Spero's Tebipenem for Urinary Tract Infections
Spero Therapeutics has a target action dateof June 27 for its NDA for tebipenem HBr oral tablets for adults with complicated urinary tract infections (cUTI), including acute pyelonephritis caused by susceptible microorganisms. The drug has been granted Qualified Infectious Disease Product (QIDP), Fast Track, and Priority Review designations for these indications. The submission includes data from the Phase III ADAPT-PO trial, which hit the primary endpoint of demonstrating the drug was statistically non-inferior to intravenous ertapenem in treating these patients. The drug is being developed as the first oral carbapenem antibiotic for use in cUTI.
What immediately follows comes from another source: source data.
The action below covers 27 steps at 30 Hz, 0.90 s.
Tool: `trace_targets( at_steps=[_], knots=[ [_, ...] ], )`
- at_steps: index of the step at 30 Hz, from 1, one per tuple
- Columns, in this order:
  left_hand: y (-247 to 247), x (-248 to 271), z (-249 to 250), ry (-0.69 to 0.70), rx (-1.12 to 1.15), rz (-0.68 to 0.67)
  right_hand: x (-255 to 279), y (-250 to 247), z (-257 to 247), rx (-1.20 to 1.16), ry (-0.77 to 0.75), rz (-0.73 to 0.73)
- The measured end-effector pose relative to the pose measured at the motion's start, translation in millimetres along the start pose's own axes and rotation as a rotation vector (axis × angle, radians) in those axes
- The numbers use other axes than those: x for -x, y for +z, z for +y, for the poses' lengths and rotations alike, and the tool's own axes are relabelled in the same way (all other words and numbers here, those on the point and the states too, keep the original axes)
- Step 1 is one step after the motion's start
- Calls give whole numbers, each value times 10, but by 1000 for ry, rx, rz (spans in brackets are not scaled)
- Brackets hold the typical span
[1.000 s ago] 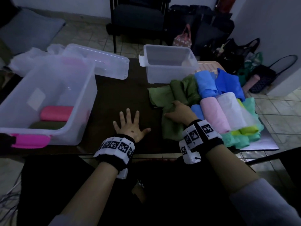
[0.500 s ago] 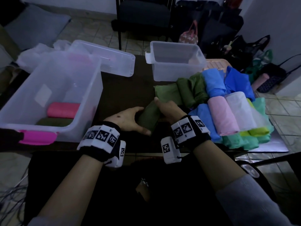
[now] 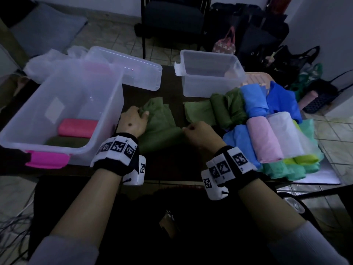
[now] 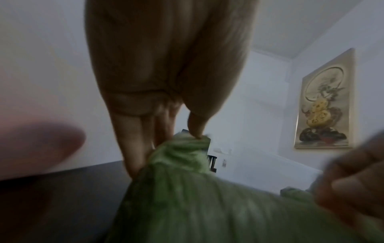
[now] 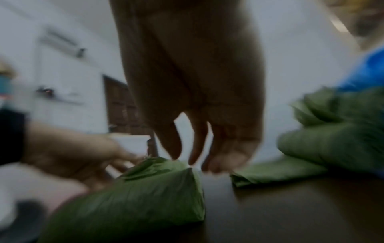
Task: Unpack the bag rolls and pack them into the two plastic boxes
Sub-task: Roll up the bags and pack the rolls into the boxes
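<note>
A loose dark-green bag roll [image 3: 160,123] lies on the dark table [image 3: 172,163] between my hands. My left hand [image 3: 143,114] pinches its bunched far end, with thumb and fingers closed on the plastic [image 4: 187,143]. My right hand [image 3: 188,129] is curled at the roll's near right corner and pinches its edge [image 5: 187,164]; that view is blurred. The large clear box [image 3: 107,104] on the left holds a pink roll [image 3: 77,128] and a dark green one [image 3: 65,142]. The smaller clear box [image 3: 210,88] stands at the back.
Further green rolls [image 3: 225,109] and blue, pink, white, yellow-green and teal rolls [image 3: 267,138] are heaped on the right. A clear lid [image 3: 133,73] lies behind the large box, beside crumpled clear plastic [image 3: 42,64]. Chair and bags stand beyond the table.
The left hand left the bare table and took hold of the green roll. Both hands have pulled it leftward, away from the pile, and it now lies apart from the other green rolls.
</note>
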<state>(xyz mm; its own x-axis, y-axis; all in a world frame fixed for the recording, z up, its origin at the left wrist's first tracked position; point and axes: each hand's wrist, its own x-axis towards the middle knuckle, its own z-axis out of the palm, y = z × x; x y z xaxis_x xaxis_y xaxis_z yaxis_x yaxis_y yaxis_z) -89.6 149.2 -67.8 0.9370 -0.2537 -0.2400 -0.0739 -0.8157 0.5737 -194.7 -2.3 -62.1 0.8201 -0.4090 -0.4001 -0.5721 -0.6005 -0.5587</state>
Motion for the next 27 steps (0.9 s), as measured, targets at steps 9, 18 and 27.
trace_targets(
  at_steps=[9,18,27],
  knots=[
    [-20,-80,126,198,-241,-132,-7,369,-296,667,-554,-109],
    [125,-149,-76,348,-386,-485,-64,437,-292,653,-479,-180],
    [216,-137,-28,344,-352,-507,-11,358,-198,442,-448,-280]
  ],
)
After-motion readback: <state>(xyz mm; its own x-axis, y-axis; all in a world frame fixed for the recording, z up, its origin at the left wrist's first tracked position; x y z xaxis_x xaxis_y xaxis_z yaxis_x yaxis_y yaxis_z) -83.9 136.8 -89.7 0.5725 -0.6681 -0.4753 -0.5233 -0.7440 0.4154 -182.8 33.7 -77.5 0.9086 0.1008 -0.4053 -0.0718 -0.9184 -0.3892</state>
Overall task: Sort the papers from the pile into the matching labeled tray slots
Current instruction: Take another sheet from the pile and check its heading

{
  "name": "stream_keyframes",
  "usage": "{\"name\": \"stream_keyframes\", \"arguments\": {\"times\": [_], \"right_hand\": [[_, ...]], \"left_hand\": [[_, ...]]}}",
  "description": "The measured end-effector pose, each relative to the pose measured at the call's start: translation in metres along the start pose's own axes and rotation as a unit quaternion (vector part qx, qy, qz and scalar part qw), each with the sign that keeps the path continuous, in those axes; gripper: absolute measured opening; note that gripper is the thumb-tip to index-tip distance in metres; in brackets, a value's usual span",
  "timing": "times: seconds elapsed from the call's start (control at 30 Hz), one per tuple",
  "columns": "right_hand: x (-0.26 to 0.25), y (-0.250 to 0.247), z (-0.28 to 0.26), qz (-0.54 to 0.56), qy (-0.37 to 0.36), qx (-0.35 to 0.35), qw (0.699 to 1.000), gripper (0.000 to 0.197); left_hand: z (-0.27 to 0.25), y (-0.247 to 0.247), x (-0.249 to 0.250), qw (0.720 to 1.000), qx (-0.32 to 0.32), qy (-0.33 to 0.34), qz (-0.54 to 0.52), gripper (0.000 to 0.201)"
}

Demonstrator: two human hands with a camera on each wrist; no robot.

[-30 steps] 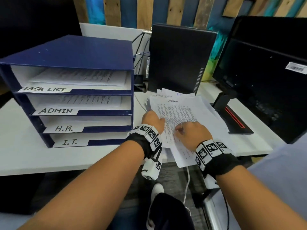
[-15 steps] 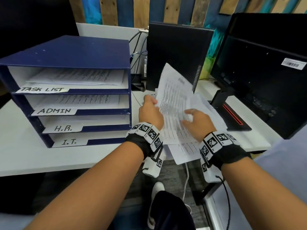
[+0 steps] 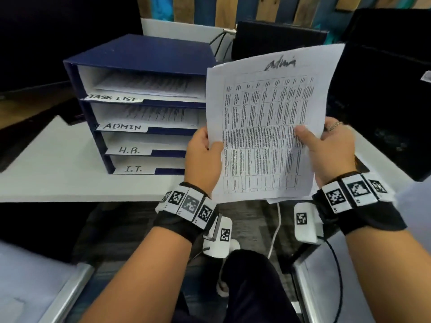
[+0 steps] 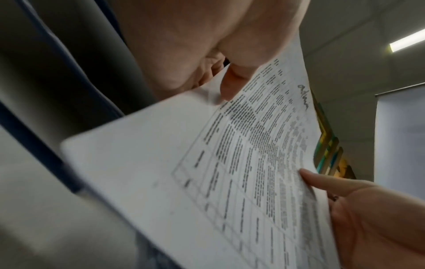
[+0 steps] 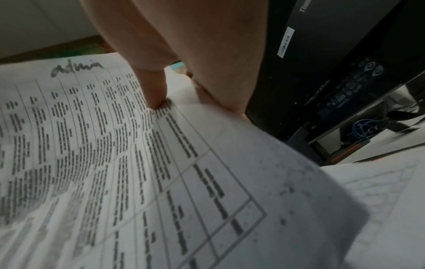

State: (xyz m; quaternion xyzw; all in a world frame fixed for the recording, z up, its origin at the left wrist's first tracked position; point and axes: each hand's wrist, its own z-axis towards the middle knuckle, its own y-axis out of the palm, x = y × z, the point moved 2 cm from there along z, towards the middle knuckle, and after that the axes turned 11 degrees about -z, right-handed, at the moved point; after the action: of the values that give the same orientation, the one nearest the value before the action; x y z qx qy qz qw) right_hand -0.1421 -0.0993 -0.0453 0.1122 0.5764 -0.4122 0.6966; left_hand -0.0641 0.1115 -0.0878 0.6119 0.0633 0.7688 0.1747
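Both hands, left hand (image 3: 205, 155) and right hand (image 3: 331, 150), pinch the curling "admin" sheet (image 3: 268, 127) by its side edges, thumbs across the printed grid.

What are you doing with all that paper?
A person is sorting papers into a blue tray stack with labeled slots. Right now the left hand and right hand each grip a side of one sheet with "admin" handwritten on top, held up in front of the trays. It has not gone in yet; the ADMIN slot is second from the top.
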Motion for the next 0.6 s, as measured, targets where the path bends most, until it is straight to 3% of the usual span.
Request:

Merck's Pneumococcal Vaccine
Merck has a target action date of July 1 for its supplemental BLA for Vaxneuvance (Pneumococcal 15-valent Conjugate Vaccine) in infants and children, specifically for the prevention of invasive pneumococcal disease in children six weeks through 17 years of age. It is under Priority Review.
The vaccine consists of purified capsular polysaccharides from S. pneumoniae serotypes 1, 3, 4, 5, 6A, 7F, 9V, 14, 18C, 19A, 19F, 22F, 23F and 33F individually conjugated to CRM197 carrier protein. It is currently approved for adults 18 years and older for the prevention of invasive diseases caused by the S. pneumoniae serotypes contained in the vaccine.